WORK INSTRUCTIONS:
Say how many lines of the listing below contain "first", giving the number and nothing else.

--- DATA BELOW ---

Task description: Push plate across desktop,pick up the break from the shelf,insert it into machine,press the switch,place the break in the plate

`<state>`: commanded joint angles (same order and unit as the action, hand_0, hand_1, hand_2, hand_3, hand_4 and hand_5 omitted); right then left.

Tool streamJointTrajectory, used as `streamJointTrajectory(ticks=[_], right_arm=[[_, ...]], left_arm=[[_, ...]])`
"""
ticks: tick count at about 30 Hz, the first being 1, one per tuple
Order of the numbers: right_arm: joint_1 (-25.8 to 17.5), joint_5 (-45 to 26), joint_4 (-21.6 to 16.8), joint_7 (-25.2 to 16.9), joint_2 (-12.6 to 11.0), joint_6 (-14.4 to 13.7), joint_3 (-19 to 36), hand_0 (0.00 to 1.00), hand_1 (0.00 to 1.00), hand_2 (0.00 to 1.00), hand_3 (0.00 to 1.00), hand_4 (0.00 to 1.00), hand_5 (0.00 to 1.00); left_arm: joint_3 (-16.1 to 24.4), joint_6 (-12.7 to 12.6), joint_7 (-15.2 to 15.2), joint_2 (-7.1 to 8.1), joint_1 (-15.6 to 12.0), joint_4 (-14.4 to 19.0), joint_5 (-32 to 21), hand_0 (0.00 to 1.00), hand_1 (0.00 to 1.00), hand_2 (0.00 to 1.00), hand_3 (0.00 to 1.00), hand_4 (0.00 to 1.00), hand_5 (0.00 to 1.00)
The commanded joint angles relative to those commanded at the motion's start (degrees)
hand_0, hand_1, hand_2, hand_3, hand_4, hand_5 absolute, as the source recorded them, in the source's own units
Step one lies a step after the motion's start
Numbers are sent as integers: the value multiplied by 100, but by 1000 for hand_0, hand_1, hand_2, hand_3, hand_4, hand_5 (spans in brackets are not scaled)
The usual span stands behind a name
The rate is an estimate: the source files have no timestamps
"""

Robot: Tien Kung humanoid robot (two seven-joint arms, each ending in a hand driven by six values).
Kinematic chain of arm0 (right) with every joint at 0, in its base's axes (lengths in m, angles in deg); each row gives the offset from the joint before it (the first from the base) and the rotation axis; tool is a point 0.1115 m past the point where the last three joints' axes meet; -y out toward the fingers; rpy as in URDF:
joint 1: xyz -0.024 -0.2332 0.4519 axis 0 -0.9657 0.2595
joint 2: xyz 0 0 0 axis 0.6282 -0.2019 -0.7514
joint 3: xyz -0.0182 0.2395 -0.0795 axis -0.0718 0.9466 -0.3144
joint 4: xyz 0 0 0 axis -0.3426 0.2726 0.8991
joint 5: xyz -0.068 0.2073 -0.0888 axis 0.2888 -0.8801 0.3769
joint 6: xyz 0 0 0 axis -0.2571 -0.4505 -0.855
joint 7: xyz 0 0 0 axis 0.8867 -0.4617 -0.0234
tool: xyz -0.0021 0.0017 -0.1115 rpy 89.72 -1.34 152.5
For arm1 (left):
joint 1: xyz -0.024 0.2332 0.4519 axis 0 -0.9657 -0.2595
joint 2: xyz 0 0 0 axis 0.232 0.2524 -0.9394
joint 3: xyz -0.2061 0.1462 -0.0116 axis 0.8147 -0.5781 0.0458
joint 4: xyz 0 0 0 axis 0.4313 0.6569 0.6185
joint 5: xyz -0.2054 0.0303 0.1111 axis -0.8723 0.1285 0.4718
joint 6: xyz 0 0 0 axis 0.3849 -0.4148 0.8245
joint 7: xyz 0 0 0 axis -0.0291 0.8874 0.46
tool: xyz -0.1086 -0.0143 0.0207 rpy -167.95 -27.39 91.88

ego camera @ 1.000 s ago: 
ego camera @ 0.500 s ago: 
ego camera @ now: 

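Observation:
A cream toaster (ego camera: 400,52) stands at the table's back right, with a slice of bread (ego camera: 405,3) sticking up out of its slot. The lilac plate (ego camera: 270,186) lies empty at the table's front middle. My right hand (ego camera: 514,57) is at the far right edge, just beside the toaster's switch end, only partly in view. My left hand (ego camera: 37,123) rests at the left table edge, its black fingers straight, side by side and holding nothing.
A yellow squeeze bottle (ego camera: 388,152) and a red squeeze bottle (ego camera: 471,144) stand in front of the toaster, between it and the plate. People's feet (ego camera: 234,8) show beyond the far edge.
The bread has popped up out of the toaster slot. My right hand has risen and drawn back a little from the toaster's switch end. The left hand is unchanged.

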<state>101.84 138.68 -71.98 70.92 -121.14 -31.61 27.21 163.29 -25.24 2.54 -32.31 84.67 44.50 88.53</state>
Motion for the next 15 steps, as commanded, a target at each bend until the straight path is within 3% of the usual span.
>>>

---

YOUR SOLUTION:
2